## Exercise objective
Across the entries that follow, how many lines have the word "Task" in them? Give only the number.

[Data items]
◆ ◆ ◆ ◆ ◆ ◆ ◆
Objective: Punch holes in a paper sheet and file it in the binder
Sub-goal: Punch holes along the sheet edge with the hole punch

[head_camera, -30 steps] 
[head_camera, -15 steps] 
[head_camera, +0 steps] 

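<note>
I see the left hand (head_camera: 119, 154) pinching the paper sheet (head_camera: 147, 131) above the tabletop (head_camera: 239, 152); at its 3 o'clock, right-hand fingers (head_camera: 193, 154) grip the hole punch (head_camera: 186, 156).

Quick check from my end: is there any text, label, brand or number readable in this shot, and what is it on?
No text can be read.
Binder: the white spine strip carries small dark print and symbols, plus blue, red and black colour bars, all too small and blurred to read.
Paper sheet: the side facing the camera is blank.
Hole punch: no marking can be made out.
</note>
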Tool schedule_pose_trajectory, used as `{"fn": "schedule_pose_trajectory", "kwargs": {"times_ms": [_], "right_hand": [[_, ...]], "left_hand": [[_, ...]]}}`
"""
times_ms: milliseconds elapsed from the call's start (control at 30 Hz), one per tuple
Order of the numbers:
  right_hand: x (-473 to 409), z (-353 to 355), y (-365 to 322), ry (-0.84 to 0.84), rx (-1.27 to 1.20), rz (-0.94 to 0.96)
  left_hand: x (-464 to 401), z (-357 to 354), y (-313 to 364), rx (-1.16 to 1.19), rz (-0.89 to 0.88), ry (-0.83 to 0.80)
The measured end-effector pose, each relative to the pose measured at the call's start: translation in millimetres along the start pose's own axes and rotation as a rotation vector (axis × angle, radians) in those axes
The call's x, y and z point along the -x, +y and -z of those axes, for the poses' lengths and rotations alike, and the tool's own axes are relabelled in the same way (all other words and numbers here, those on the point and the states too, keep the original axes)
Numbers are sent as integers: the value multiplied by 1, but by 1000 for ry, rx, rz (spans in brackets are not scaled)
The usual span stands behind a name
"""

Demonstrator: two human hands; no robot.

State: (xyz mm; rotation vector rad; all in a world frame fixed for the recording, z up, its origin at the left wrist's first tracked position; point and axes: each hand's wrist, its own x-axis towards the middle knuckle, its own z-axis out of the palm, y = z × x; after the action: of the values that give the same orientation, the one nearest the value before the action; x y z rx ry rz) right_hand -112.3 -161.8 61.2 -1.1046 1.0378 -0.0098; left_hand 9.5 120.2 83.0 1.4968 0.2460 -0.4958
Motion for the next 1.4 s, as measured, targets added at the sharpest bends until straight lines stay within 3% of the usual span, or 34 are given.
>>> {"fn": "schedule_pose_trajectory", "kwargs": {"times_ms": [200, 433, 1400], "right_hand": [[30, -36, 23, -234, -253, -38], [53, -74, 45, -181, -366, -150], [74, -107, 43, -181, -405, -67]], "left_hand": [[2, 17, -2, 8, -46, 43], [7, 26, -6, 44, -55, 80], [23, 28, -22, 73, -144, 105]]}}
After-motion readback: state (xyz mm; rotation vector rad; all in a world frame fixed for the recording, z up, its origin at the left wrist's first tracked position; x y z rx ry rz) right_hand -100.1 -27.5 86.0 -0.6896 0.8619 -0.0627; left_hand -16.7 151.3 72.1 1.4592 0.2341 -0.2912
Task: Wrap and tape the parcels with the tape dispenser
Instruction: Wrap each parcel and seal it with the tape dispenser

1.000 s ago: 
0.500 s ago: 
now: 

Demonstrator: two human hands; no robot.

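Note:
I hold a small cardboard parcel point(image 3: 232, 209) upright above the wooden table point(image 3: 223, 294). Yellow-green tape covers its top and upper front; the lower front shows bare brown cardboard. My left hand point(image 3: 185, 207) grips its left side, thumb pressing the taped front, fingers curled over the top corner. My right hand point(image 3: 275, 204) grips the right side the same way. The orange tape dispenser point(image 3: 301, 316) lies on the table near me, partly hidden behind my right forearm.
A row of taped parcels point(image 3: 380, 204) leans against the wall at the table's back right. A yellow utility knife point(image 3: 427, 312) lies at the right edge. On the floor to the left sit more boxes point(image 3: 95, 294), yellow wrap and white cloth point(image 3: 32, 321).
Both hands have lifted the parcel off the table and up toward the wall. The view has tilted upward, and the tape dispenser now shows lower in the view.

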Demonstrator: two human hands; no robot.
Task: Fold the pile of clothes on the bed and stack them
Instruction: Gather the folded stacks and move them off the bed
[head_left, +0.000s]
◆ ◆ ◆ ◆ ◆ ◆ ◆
## Solution to this problem
2